Of the play’s 11 scenes, eight consist of original material, while two are Chinese translations of excerpts from Ms. Ensler’s “The Vagina Monologues,” and one is from an earlier Chinese play inspired by the American play, Ms. Ji said.

Humor figures highly, as in Ms. Xiao’s scene and another called “The First Night.” Six women identified by the letters A to F chat about how they lost their virginity.

“After we got a room,” sighs E, using a Chinese euphemism for having sex, “he got a receipt,” indicating that the man planned to make the encounter tax-deductible.
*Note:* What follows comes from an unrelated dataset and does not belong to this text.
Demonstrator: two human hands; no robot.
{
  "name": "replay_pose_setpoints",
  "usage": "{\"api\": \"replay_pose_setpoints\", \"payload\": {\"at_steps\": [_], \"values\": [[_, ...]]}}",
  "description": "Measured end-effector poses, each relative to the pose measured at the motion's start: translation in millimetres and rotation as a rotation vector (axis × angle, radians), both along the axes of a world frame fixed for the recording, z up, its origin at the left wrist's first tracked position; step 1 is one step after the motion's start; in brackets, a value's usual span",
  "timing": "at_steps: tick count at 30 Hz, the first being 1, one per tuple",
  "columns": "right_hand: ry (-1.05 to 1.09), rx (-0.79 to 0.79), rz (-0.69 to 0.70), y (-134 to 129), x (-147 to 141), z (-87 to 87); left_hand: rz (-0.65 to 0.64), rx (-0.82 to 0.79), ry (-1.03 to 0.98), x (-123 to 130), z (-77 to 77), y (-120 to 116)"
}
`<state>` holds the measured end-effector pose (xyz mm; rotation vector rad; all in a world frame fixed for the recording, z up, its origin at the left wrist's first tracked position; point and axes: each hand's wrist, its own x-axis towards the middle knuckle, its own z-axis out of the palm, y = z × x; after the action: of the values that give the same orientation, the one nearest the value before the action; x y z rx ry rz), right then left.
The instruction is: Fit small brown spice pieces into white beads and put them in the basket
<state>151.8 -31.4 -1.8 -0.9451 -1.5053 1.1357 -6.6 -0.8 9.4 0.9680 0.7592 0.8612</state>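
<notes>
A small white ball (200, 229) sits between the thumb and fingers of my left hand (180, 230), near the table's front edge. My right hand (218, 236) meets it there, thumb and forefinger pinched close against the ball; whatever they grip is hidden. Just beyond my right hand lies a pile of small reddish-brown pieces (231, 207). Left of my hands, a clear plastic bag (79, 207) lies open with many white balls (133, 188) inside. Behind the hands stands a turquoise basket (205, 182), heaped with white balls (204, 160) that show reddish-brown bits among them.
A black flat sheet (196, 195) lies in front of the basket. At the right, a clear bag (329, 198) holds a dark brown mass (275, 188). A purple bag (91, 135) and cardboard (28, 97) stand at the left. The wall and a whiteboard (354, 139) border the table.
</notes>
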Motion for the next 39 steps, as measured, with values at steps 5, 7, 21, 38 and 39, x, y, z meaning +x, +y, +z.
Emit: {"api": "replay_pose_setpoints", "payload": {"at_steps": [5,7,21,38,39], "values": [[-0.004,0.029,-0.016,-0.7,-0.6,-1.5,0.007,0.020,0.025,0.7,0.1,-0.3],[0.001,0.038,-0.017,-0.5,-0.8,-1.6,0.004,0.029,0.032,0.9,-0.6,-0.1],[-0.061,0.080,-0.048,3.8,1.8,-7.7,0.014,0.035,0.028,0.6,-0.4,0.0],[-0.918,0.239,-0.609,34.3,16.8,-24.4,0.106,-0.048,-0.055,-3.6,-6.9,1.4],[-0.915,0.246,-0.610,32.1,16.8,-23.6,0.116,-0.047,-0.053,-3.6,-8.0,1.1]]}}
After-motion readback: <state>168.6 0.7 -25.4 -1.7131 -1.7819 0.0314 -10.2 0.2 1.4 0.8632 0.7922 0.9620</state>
The audience erupted in laughter.

But there is also real tension, notably in scenes that focus on rape, health and abortion.

In the final scene, “I Am an Intern in an OB-GYN Ward,” a medical student recounts her experiences at a hospital: An elderly woman embodying the Chinese cultural ideal of the selfless grandmother — who will not seek medical treatment for a gynecological problem — says, “Son, don’t spend the money on me. Spend it on my grandson to go to university.”

The student also describes helping at births; the horror of aborting fetuses because they are female; and young women coming for routine abortions, sometimes several a year.

China has a high abortion rate, and as I gazed around the audience, all their laughter gone, I reflected that quite a few women there probably knew precisely what she was talking about.